Friday, October 17, 2008

Let the Pain Do Its’ Work


Written July 9, 2008

  The United States has interfered with economic natural selection for too long, and we are beginning to pay the price.  Rather than accepting the situation as a natural (and overdue) market correction, the Congress is furiously trying to pass a housing bail-out measure that would drag all U.S. taxpayers into the worsening cycle of mortgage-related losses to which only some voluntarily exposed themselves.  Our politicians are delighted to have a giveaway in this election year.  These politicians, abetted by the media, are only too eager to tar and feather the lenders, who are relatively few in number (of votes).  Meanwhile, they pander to the larger numbers of borrowers by attempting to legislate them out of a financial mess which they brought upon themselves to begin with. 

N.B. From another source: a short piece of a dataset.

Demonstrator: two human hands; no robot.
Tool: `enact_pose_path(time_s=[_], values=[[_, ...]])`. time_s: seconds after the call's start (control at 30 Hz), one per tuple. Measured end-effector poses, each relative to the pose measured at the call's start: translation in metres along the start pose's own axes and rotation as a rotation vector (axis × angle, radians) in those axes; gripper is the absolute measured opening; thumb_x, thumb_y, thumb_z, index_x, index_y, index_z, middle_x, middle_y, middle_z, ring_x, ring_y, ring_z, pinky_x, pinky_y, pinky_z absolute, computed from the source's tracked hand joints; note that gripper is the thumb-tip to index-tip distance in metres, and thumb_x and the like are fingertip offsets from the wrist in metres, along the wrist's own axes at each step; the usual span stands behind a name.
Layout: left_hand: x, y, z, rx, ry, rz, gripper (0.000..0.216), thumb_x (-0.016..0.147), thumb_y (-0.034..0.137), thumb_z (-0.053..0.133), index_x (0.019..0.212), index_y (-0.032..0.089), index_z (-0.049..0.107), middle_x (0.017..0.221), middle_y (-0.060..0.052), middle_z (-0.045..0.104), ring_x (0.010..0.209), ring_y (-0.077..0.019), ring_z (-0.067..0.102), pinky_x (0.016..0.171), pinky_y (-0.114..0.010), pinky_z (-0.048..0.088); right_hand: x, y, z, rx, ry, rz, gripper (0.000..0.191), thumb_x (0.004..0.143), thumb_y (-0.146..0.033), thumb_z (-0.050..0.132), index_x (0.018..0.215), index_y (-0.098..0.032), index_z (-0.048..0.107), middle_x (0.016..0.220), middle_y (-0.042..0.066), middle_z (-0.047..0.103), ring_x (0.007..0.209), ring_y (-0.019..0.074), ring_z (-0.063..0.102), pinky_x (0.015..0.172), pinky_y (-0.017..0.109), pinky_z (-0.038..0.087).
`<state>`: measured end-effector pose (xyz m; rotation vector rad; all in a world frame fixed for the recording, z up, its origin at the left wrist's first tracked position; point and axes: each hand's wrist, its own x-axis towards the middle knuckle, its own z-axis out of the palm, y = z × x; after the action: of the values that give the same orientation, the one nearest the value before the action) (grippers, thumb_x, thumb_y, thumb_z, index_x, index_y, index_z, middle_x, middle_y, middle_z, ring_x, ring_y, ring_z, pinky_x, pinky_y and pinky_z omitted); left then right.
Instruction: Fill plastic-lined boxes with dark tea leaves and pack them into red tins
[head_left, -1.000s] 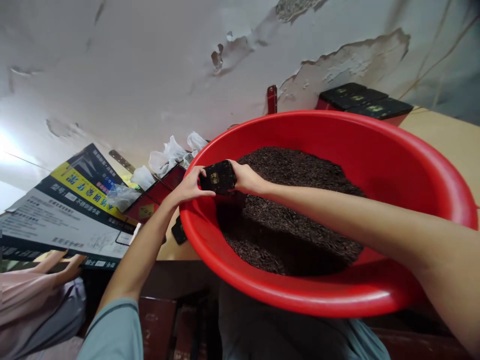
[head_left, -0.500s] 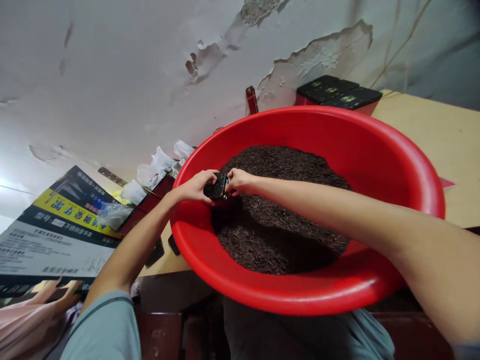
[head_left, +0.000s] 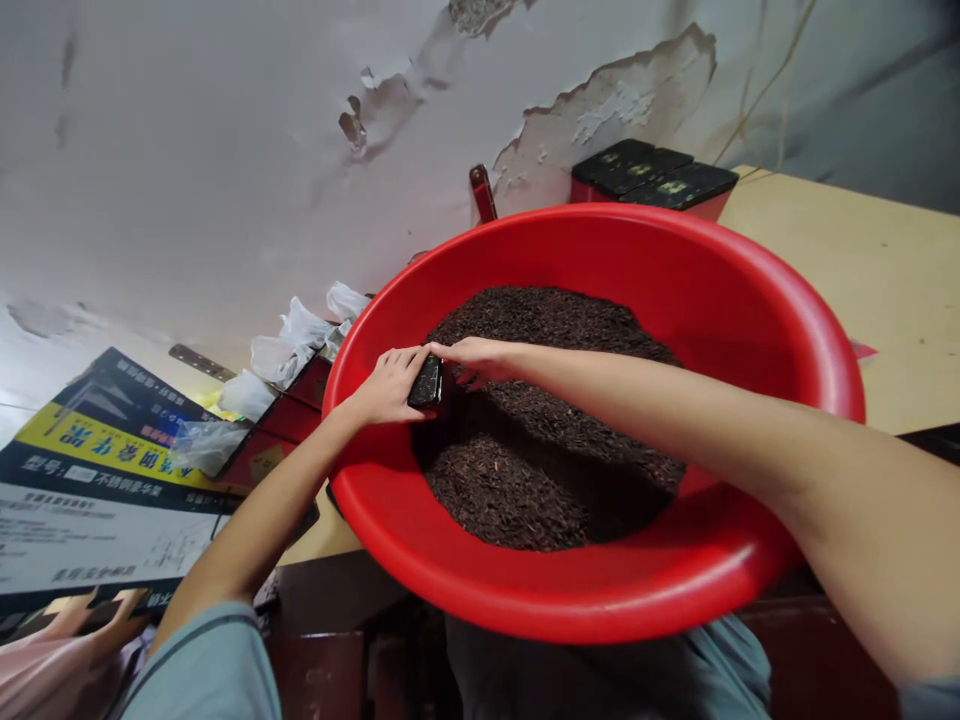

The push for a mortgage bail-out overlooks a fundamental reality of human life which is a key driver of natural selection: we only learn from our mistakes when we suffer their consequences.  In order to have a healthy financial sector, those firms that originated, packaged, sold and bought loans that were insufficiently collateralized by the underlying assets and/or were made to unqualified borrowers should suffer the financial consequences of their lack of diligence in underwriting.  The worst ones will, and should be, driven out of the market.  Careers will be ruined, and rightly so. 

The same reasoning holds true for the borrowers who entered into those loan agreements to begin with.  “The man at the bank said it was okay” is not a valid excuse for not having exercised restraint, judiciousness and discipline in one’s financial affairs.  The common argument made on behalf of borrowers who are underwater on aggressive home loans is that they were financial amateurs, and were taken advantage of by savvy loan officers who should have known better.  While this was true in some instances, there are plenty of consequences to go around. 

Few citizens are expert mechanics, but that generally does not cause us to accept used car salesmen’s word at face value.  Careful people seek qualified third-party advice.  Those who do not get expert advice get burned, causing them to stay out of the market in the future.  If the government paid for repairs on secondhand cars, there would be no incentive for people to seek out the good deals.  Home loans are no different, except that they are larger and more important.  Predatory loan officers and the institutions that employed them are paying the piper now for their short-term focus on originations and fees, as are the institutions that bought those loans.  The borrowers need to be held accountable for their own actions as well, otherwise we perpetuate a situation in which such large numbers of people make irresponsible financial decisions that the whole economy is destabilized.

If the Congress drags Fannie and Freddie further into danger by forcing them to assume or guarantee more risky mortgages and then the lenders fail, the U.S. taxpayers will likely have to assume their obligations.  This would take the “selection” out of  “natural selection” by making every taxpayer in the country responsible for a portion of the losses incurred only by those who took ill-considered financial risks.  Since the borrowers who need rescuing would hardly have shared any upside gleaned from their risky loans, why should everyone share in the downside with them?  There is no reason why a taxpayer who pays his mortgage faithfully, or one with no mortgage at all, should bear any of the burden caused by mortgage defaults and their related securities.  An undeserved safety net would remove the incentive for borrowers to be careful about what they commit to.  Moreover, by limiting or eliminating the consequences of the careless use of credit, we keep risky, careless players in the housing market.  The market will never return to stability and strength if we do not allow it to make a genuine correction and drive the worst participants out. 

Our housing and financial markets have been an easy place to make money lately, and as a result the markets have become bloated with unskilled players, so that the markets themselves have become inefficient and overburdened with poorly underwritten risk.  On the lenders’ and investors’ side of the table arbitrage has been mistaken for value creation, liquidity has masqueraded as adequate capitalization, and diversification and insurance have been substituted in place of conservative underwriting.  On the borrower’s side, homebuying has been seen as an investing activity, refinancing has been used as a cash machine, and credit has been mistaken for wealth.  We will not see a return to strong and stable financial and housing markets until we accept and embrace the uncomfortable truth that lending, borrowing and investing are risky activities that require careful study, conservative judgment, and a high degree of discipline to be safely undertaken.  Left unmolested, the market will dish out enough pain to the parties involved to return us to a healthy respect for risk.  A genuine correction will occur, our collective memory will be refreshed, and the risk involved in real estate and its related instruments will be reincorporated into loan prices, underwriting policy, and security ratings.  To the degree that we bail out borrowers or lenders who overextended themselves in the housing and debt markets, we prevent such a correction and assure ourselves a repeat of the present economic crisis.